July 23, 2014

Prepping Your CRE Data (Nerd Guide)

You’ve got the relationships set, know what data you have and what you want.  Now comes the hard part.  Cleaning up your data and quantitatively creating relationships using ID numbers (those Primary Keys you saw in last week’s post).

There are 2 basic ways to create these ID numbers for the data you already have.  Which one you choose depends on how you want future ID numbers generated.

Most databases have an option to automatically create an ID number as the Primary Key for each row.  If you use this method, you’ll need to import the “top” tables in your hierarchy to get these ID numbers to place in your other tables.  Or can create your own IDs then write/use a function that will automatically generate the next ID number.  So when importing your table, do not select the option to let the database create the Primary Key for you and specify your own Primary ID column instead.   (Resources for auto-increment functions here -  http://www.w3schools.com/sql/sql_autoincrement.asp – and just in case, for Oracle here –   http://blog.lishman.com/2009/02/auto-generated-primary-keys-in-oracle.html)

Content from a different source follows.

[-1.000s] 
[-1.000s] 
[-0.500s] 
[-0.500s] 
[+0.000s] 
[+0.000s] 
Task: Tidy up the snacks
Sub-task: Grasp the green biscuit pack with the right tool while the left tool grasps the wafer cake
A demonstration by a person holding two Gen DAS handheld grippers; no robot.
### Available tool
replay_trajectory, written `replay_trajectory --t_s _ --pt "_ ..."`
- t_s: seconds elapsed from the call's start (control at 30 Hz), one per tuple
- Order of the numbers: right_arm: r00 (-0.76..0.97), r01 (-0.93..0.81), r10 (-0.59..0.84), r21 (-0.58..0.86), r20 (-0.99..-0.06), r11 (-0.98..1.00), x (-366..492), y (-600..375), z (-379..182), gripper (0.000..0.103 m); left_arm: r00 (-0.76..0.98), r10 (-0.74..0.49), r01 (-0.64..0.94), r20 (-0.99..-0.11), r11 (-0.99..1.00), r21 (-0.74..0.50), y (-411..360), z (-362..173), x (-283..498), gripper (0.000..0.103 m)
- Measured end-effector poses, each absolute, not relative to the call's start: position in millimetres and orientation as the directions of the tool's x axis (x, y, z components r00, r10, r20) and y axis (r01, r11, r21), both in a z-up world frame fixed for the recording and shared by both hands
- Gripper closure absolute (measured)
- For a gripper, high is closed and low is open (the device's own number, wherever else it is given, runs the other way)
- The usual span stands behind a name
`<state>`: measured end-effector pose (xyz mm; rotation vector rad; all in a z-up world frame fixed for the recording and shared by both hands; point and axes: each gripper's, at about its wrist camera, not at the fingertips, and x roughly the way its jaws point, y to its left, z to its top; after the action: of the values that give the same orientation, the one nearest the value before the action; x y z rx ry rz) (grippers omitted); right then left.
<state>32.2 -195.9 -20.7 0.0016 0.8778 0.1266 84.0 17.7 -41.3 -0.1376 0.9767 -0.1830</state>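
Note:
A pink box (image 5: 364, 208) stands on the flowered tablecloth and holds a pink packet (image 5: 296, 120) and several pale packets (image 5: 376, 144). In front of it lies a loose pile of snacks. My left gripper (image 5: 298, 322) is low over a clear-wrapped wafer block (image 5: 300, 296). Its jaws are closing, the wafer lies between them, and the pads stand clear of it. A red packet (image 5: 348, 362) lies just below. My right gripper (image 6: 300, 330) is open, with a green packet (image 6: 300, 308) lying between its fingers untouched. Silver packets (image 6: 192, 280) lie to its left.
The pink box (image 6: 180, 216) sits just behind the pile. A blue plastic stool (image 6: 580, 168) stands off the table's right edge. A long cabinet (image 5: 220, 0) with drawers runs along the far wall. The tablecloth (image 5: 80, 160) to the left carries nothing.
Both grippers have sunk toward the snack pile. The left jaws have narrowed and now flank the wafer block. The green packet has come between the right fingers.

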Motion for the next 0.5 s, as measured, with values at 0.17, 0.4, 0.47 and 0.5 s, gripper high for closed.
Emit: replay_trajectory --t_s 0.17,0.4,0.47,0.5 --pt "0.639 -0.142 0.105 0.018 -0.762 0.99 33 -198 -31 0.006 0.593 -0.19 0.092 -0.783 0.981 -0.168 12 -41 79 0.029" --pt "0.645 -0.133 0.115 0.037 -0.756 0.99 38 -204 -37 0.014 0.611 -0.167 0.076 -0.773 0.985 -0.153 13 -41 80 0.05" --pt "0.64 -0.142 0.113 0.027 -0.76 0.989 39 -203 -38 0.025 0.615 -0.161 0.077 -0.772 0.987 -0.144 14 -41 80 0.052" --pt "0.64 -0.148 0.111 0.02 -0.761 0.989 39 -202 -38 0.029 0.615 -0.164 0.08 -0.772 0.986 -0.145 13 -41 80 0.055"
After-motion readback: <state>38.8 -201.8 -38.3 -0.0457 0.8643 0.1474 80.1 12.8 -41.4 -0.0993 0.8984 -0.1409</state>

First, in your original sheet, add columns for PropertyID, ListingID, ComparableID, CompanyID and Contact ID.  Also add a record ID and fill this in from 1 until the end.  Don’t rely on Excel’s numbering and if you’re using a formula to generate the record ID, remember to copy, then PASTE SPECIAL –>Values as the record ID must not change.

One important note.  Always keep a copy of your original data spreadsheets and save an extra copy when you reach each milestone of your data organizing/cleansing project.

Data Cleanup Tips

Clean up first, then do the sorting/organization.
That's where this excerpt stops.